Not the fake kind where we pretend everything is okay. Real gratitude can exist even when we are tired. It is the kind that says, “Lord, thank You for work, even if I am sleepy. Thank You for provision, even if I miss home. Thank You for this chance, even if it is not easy.”
That kind of gratitude feels honest to me.
But We Did Not Come Here to Become Machines
Here is the part I need to remind myself too: working hard should not mean forgetting yourself.
Many Filipinos abroad are very good at enduring. We are trained by life, culture, family, and necessity to keep going. Tiis muna. Kayod muna. Send muna. Save muna. Rest later.
But “later” can become a dangerous place. Later becomes next week. Then next month. Then after this bill. Then after this goal. Then after this overtime. Then after this season.
Before we know it, we are functioning, but not really living.
Monday can remind us why we work, yes. But it can also remind us to protect the person doing the work.
We came here to build a better life, not to lose ourselves in the process.
Rest is not laziness. Peace is not weakness. A quiet morning, a short prayer, a proper meal, a message to someone you love, a walk outside, drinking water like a responsible adult for once — these things matter. They are small, but they help us stay human.
Especially in healthcare, where we are often focused on other people’s needs, results, deadlines, specimens, patients, coworkers, and the never-ending “Can you just check this?” moments. Hay nako. Sometimes we can handle complicated procedures but forget to eat properly. Very professional, very questionable.

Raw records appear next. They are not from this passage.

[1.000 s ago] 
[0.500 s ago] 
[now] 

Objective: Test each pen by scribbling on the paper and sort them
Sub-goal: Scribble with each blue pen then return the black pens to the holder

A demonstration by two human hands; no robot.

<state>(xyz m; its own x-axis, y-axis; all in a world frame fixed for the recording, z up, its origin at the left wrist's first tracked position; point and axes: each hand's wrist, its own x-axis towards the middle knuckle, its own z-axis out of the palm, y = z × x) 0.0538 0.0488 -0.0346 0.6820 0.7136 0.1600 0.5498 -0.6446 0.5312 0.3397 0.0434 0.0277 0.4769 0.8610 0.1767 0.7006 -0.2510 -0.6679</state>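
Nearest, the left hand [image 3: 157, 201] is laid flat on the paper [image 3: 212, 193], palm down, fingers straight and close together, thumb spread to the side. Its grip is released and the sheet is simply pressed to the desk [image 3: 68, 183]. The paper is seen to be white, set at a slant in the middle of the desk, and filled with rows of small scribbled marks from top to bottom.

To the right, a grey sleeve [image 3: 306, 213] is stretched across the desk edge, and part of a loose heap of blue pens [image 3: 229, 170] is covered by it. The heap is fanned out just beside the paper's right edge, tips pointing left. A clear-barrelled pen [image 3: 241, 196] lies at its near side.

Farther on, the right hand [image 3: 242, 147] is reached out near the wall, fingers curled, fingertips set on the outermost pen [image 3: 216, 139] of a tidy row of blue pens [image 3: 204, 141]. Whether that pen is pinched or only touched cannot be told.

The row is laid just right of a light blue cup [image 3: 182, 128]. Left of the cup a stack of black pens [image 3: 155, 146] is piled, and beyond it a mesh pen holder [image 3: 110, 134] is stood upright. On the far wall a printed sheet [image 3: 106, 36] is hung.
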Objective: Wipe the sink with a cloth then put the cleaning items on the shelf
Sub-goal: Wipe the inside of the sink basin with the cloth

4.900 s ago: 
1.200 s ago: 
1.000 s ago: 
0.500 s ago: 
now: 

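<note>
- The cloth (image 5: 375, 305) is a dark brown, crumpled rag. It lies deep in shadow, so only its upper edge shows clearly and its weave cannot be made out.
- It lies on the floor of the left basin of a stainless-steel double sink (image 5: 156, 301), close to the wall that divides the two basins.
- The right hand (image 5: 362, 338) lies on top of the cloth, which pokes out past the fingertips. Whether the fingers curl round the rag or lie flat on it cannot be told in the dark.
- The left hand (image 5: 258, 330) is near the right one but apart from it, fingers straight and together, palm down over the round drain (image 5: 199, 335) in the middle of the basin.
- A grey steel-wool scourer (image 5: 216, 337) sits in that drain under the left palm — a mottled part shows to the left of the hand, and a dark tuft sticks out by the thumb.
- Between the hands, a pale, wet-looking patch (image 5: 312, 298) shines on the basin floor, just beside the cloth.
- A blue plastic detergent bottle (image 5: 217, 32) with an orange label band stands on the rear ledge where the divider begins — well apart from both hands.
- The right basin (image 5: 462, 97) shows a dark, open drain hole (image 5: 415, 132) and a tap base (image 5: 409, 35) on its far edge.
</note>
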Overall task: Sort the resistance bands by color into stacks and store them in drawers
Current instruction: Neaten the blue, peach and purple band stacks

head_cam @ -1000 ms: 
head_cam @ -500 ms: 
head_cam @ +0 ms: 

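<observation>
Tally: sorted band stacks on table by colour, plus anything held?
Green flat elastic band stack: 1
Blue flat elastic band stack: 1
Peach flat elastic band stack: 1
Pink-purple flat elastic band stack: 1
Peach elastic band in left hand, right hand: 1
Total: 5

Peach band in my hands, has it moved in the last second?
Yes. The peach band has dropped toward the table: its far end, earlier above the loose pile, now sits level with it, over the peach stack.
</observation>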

So maybe Monday should not only be a productivity test. Maybe it can also be a check-in.
A Small Grounding Habit Before the Week Runs Away
I don’t think every Monday needs a grand routine. Most of us do not have time for a cinematic sunrise, journaling with aesthetic pens, and a breakfast that looks like it belongs on a menu. Sometimes Monday is just reheated food, messy hair, and trying not to forget your badge.
But one small grounding habit can help.
Nothing complicated. Just one thing that tells your body and soul, “We are here. We will take this day one step at a time.”
- Say a short prayer before leaving or before starting your shift.
- Drink water before coffee, if you can. Adulting points agad.
- Send one message home, even if it is short.
- Take three deep breaths before entering work mode.
- Pack something decent to eat, because surviving on caffeine and vibes is not a long-term plan.
- Name one thing you are grateful for, even if the week feels heavy.
It may not change the whole day. But it can change how you enter it.
And sometimes, that is enough.
One Monday at a Time
If today feels heavy, I hope you remember that you are not weak for feeling it.
Monday abroad carries more than a schedule. It carries memory. Sacrifice. Hope. Responsibility. Love. It carries the faces of people we miss and the dreams we are still working for.
It reminds us of how far we have come from the days of applications, exams, paperwork, waiting, and wondering if this life abroad would really happen. It reminds us that we are still here, still trying, still learning how to balance ambition with peace.
So if you are reading this before a shift, during a break, after a long commute, or while preparing another packed lunch for another workday, please take this as a gentle reminder:
You are not just surviving abroad. You are building a life.
Not all at once. Not perfectly. Not without missing home.
But one Monday at a time, you are building something your younger self once prayed for.
Ingat this week. Work hard, yes. But don’t forget to breathe, eat, pray, laugh a little, and come home to yourself too.